MR. CROWLEY: Well, I actually thought I gave you an affirmative answer that I would expect that in one or both --
QUESTION: No, no, not what you expect.
MR. CROWLEY: All right, all right, all right.
QUESTION: I want to know if it – after the meeting, I want to know: Did they talk about it? I mean --
MR. CROWLEY: Okay. I will see what I can do.
QUESTION: On Iran, are you – as you, I am sure, know, the Chinese foreign ministry today said that it would be difficult for their ambassador to the IAEA to get to Iran, because they happen to be in China at the moment, and I guess it’s hard to fly from China to Tehran. But are you pleased that it’s going to be hard for him to get there?
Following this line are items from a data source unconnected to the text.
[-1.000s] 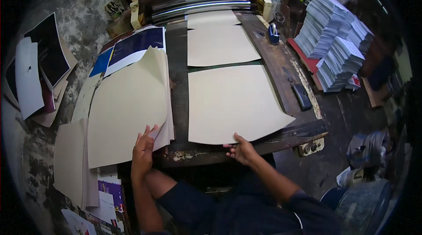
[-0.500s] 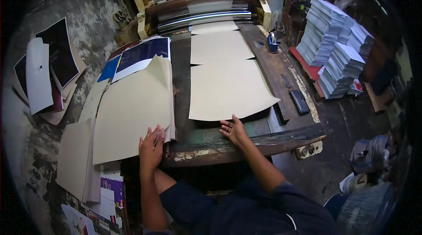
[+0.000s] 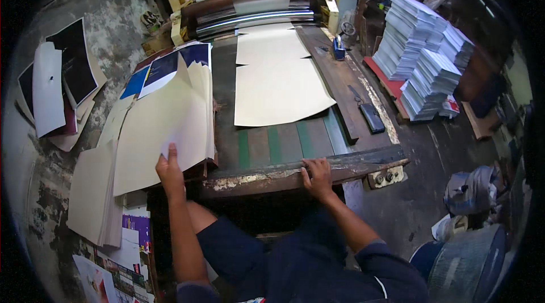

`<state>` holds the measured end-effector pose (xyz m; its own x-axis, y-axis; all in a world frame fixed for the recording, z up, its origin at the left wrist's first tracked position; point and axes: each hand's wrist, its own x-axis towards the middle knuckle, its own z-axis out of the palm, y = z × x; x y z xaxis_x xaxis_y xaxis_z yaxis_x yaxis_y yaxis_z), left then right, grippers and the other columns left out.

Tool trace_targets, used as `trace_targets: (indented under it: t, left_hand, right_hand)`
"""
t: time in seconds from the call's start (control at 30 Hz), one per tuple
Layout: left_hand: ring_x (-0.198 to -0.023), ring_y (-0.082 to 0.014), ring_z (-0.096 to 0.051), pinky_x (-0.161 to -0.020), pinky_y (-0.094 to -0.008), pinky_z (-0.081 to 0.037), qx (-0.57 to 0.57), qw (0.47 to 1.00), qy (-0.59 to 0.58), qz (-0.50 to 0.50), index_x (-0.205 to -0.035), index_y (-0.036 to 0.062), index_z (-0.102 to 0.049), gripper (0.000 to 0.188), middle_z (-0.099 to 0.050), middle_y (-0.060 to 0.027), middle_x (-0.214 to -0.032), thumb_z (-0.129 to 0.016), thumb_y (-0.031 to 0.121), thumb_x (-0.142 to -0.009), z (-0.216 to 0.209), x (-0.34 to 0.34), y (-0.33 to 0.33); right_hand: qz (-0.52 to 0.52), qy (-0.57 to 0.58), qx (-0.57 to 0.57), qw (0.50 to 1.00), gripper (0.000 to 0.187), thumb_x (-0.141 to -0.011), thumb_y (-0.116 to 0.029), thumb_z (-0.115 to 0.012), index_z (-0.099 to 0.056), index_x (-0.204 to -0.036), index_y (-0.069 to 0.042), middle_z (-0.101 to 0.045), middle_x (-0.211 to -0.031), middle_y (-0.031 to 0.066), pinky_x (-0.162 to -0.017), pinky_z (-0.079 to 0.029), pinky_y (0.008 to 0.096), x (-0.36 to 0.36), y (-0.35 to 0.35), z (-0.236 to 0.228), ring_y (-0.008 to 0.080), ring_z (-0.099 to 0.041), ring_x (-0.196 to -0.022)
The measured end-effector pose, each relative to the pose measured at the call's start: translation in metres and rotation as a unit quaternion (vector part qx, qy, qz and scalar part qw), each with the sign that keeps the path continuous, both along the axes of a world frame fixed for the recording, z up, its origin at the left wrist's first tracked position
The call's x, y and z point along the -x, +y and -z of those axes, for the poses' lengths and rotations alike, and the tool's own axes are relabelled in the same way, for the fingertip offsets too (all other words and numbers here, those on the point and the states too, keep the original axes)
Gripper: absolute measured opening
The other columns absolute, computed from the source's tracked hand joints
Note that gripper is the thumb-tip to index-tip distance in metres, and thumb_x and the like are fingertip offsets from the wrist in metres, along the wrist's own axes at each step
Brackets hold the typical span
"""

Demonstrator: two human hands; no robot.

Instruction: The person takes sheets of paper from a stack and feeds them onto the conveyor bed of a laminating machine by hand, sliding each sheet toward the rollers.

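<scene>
My left hand (image 3: 171,173) is closed on the near part of the top cream sheet (image 3: 150,127) of a stack at the left, thumb on top and some fingertips hidden. The sheet bows, with its far corner standing up. My right hand (image 3: 319,179) holds nothing and rests on the worn front bar (image 3: 255,180) of the machine table, thumb apart from the bent fingers. Ahead of it, overlapping cream sheets (image 3: 278,93) lie in a line on the striped bed, running to the shiny roller (image 3: 255,19). The nearest one's right corner curls up.
Another cream stack (image 3: 93,195) leans at the near left. Dark blue printed sheets (image 3: 162,70) lie beyond the cream stack. On the right rail are a black case (image 3: 372,118) and a blue tape dispenser (image 3: 339,49). Tall paper piles (image 3: 409,39) stand at the right.
The line of cream sheets has moved away toward the roller, baring more striped bed. My right hand came down onto the front bar. My left hand shifted left, and the top sheet now bows up.
</scene>
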<state>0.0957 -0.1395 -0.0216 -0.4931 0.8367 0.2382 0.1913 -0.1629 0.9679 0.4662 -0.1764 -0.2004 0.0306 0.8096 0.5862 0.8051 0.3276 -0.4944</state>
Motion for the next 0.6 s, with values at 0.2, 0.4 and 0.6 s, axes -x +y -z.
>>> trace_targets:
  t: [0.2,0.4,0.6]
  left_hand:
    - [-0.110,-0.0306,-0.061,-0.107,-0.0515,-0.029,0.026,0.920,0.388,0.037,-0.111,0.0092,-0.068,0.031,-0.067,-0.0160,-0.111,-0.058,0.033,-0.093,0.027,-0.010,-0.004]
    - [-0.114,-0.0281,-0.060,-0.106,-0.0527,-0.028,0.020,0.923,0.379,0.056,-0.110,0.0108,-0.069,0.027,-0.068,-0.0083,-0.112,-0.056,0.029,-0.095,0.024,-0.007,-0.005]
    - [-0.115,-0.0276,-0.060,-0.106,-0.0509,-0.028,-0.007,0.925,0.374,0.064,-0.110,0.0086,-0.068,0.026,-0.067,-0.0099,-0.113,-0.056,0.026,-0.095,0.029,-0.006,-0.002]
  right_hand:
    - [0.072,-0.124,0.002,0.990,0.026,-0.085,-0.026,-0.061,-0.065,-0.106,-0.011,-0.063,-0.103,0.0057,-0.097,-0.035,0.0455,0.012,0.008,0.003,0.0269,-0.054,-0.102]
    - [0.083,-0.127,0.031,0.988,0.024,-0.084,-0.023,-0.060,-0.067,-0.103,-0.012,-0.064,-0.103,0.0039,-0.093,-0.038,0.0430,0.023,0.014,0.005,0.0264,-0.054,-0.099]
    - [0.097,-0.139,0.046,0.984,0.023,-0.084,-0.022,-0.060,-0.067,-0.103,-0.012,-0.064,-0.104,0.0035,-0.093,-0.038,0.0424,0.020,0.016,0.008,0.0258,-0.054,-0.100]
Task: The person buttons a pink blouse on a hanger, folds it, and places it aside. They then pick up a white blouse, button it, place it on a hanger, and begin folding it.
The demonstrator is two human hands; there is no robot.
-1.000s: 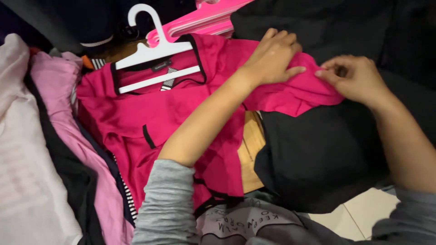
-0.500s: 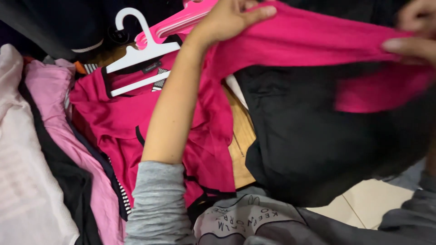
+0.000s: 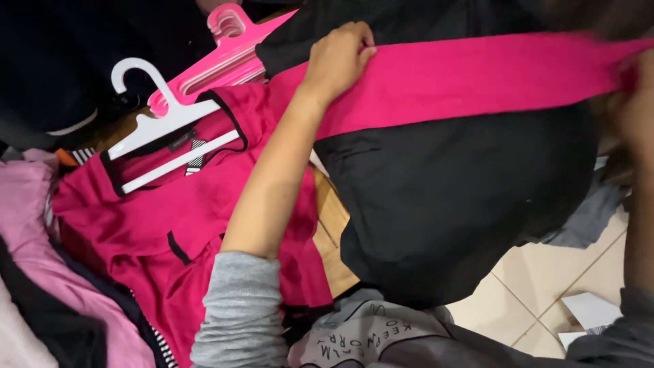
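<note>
A bright pink garment [image 3: 170,225] with dark trim lies spread out on a white hanger [image 3: 163,129]. Its long sleeve [image 3: 470,75] is stretched taut to the right. My left hand [image 3: 337,58] pinches the sleeve near the shoulder. My right hand [image 3: 637,116] is blurred at the right edge and grips the sleeve's far end. The sleeve hangs above a black garment [image 3: 449,197].
Several pink hangers [image 3: 228,58] lie behind the white one. Pale pink and dark clothes [image 3: 41,272] are piled at the left. A wooden surface [image 3: 330,225] shows under the garments. Tiled floor [image 3: 545,286] with a white scrap [image 3: 589,310] is at lower right.
The sleeve went from lying flat to lifted and pulled straight. My right hand drew its end out to the right edge; my left hand stays near the shoulder.
</note>
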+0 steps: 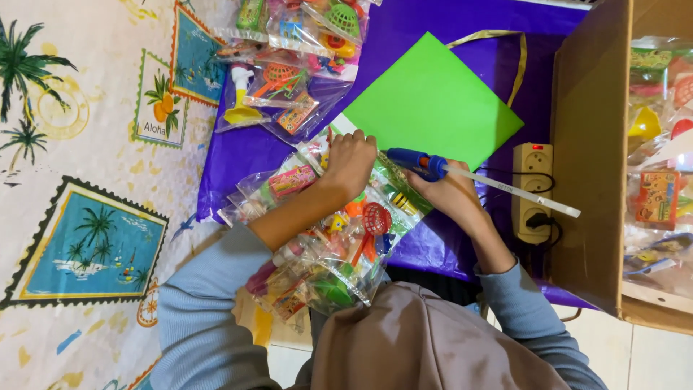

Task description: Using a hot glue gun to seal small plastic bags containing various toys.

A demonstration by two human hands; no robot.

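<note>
My right hand [451, 191] grips a blue hot glue gun [419, 162] with a long white glue stick [523, 193] jutting out to the right. Its nozzle points left at the edge of a clear plastic bag of small toys [339, 238]. My left hand [350, 162] is closed and presses down on the top of that bag, beside a green paper sheet [433, 101]. Both lie on a purple sheet [433, 245] spread over the floor.
More clear toy bags [289, 79] lie at the upper left. A cream power strip [533, 191] with a black plug sits to the right. A cardboard box [588, 159] holding more toy bags stands at the far right. A patterned mat [79, 180] covers the left.
</note>
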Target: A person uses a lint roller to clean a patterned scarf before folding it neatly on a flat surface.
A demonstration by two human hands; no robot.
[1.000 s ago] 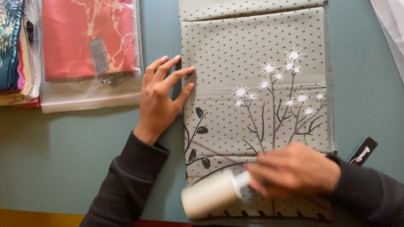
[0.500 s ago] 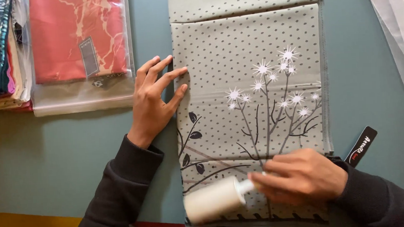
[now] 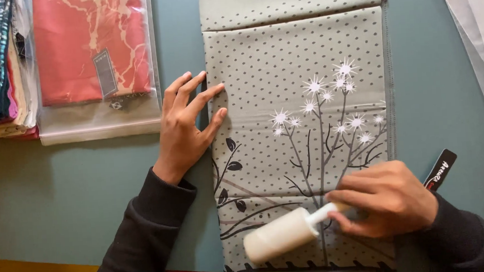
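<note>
The folded cloth [image 3: 300, 127] under my hands was smooth, matt grey fabric with a printed pattern. The lint roller [image 3: 279, 235] I held had a pale, faintly glossy papery drum. The counter [image 3: 78, 196] looked matt and smooth, teal. The red cloth [image 3: 94, 47] lay in a glossy, clear plastic bag [image 3: 101, 119]. My sleeves [image 3: 147, 237] were dark, soft knit.

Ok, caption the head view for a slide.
Right hand runs a lint roller over a grey floral cloth; left hand pins its edge.
</note>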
MR. CROWLEY: Well, I think that we’re pleased that other countries that received invitations have seen through the Iranian gambit, just as we did. Whatever Iran contemplates in terms of opening up its facilities to visits by diplomats is no substitute for opening up its facilities to qualified IAEA inspectors so that – so we can truly assess what’s happening and use those visits and other cooperation that we would expect Iran to undertake with the IAEA to finally answer the questions the international community has about the nature of Iran’s nuclear program.
QUESTION: And are you disappointed that the Egyptian ambassador plans to take the tour? I mean, it’s your ally.
MR. CROWLEY: I’m sure a fine time will be had by all.
QUESTION: Well, the meeting with Zardari, any specific issues that the U.S. might want to bring up with the (inaudible)?
MR. CROWLEY: Well, this is a vitally important partnership that we’re building with Pakistan. The Vice President was just there and had the opportunity to talk to President Zardari and Prime Minister Gillani. The President will have a chance to talk with President Zardari about the state of the relationship, what’s happening on the ground, and we look forward to the meeting tomorrow.